* _YOUR OBJECTIVE_: Copy out, from the data below, each line in which the word "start" occurs.

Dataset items
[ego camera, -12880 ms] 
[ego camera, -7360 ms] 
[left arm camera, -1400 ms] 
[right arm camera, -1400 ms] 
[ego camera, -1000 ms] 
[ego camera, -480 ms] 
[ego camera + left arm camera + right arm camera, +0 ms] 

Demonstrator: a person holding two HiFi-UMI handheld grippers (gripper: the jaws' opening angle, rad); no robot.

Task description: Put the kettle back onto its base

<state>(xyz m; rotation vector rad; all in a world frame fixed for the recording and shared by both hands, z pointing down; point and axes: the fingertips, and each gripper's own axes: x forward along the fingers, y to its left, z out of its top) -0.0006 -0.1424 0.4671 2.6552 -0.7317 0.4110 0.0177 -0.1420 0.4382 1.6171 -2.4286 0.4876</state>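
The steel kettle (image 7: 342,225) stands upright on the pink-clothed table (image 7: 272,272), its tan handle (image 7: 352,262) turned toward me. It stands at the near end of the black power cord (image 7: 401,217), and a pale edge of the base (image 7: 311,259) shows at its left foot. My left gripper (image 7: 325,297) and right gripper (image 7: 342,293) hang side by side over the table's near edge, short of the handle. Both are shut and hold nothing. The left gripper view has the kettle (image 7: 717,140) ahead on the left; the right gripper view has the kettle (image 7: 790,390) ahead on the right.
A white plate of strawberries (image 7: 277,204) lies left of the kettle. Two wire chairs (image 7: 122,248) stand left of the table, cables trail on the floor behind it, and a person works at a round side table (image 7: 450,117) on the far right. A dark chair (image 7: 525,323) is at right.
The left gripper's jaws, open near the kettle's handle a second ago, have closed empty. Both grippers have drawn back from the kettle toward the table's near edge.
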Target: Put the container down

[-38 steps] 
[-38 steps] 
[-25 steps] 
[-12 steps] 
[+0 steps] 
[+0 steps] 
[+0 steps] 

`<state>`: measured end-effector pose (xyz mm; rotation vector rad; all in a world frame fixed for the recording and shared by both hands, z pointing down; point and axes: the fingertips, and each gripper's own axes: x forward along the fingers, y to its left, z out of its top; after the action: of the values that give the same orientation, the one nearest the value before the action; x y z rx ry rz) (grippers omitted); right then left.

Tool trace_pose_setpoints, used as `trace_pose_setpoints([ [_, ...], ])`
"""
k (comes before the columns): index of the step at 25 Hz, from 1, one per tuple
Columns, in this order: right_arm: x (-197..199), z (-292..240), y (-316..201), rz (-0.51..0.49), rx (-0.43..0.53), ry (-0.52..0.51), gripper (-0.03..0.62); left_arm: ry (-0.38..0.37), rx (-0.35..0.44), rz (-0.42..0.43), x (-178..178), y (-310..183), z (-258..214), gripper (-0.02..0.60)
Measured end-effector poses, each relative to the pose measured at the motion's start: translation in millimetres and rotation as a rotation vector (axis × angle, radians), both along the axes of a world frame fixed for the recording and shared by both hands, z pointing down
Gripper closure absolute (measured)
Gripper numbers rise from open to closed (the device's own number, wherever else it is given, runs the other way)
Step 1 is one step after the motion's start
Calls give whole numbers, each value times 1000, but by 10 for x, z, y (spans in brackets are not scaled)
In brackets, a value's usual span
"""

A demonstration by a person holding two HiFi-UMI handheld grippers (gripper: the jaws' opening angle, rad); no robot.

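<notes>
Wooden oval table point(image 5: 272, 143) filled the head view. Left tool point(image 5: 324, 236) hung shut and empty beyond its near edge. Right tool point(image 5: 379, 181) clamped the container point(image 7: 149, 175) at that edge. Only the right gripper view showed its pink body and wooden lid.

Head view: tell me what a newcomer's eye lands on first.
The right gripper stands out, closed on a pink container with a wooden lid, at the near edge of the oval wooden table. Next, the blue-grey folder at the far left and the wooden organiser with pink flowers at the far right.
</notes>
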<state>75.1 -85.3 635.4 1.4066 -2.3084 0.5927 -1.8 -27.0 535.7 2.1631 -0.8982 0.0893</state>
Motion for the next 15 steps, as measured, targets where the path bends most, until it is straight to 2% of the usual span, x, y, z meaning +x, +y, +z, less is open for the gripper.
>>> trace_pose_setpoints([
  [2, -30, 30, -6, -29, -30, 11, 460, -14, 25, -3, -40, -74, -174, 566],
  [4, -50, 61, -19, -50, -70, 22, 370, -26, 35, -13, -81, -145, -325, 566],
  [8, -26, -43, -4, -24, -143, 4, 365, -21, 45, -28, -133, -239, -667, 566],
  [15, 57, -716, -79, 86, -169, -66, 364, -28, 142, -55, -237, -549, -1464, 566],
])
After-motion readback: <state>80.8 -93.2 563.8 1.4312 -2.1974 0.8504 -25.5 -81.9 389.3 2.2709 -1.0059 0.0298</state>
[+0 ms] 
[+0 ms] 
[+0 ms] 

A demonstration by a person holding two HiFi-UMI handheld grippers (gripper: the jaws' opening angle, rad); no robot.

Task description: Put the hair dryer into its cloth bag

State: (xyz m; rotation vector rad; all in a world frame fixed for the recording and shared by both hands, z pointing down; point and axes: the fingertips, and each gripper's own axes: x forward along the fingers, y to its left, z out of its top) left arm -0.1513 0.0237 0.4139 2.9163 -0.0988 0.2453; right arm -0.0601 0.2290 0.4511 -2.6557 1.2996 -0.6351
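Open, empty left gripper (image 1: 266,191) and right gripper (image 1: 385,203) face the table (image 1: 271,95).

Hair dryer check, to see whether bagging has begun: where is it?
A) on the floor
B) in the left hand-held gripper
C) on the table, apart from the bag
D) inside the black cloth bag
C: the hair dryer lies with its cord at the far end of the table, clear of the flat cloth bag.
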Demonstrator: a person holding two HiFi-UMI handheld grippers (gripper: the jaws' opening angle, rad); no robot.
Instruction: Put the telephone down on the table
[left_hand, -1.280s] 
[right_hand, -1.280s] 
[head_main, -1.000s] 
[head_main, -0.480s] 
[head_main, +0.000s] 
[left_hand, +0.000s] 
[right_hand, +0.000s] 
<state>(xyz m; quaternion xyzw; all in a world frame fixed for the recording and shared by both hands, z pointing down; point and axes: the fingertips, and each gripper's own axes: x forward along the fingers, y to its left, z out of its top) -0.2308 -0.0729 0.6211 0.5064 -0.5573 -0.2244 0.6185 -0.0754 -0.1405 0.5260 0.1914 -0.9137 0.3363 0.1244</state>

* _EXPECTED OUTPUT_:
Measured end-effector poses, each relative to the pose measured at the motion's start: translation in millimetres and rotation as a rotation vector (axis × angle, radians), both along the axes of a world frame fixed for the recording and shared by both hands, z pointing down
Step 1 is one step after the motion's start

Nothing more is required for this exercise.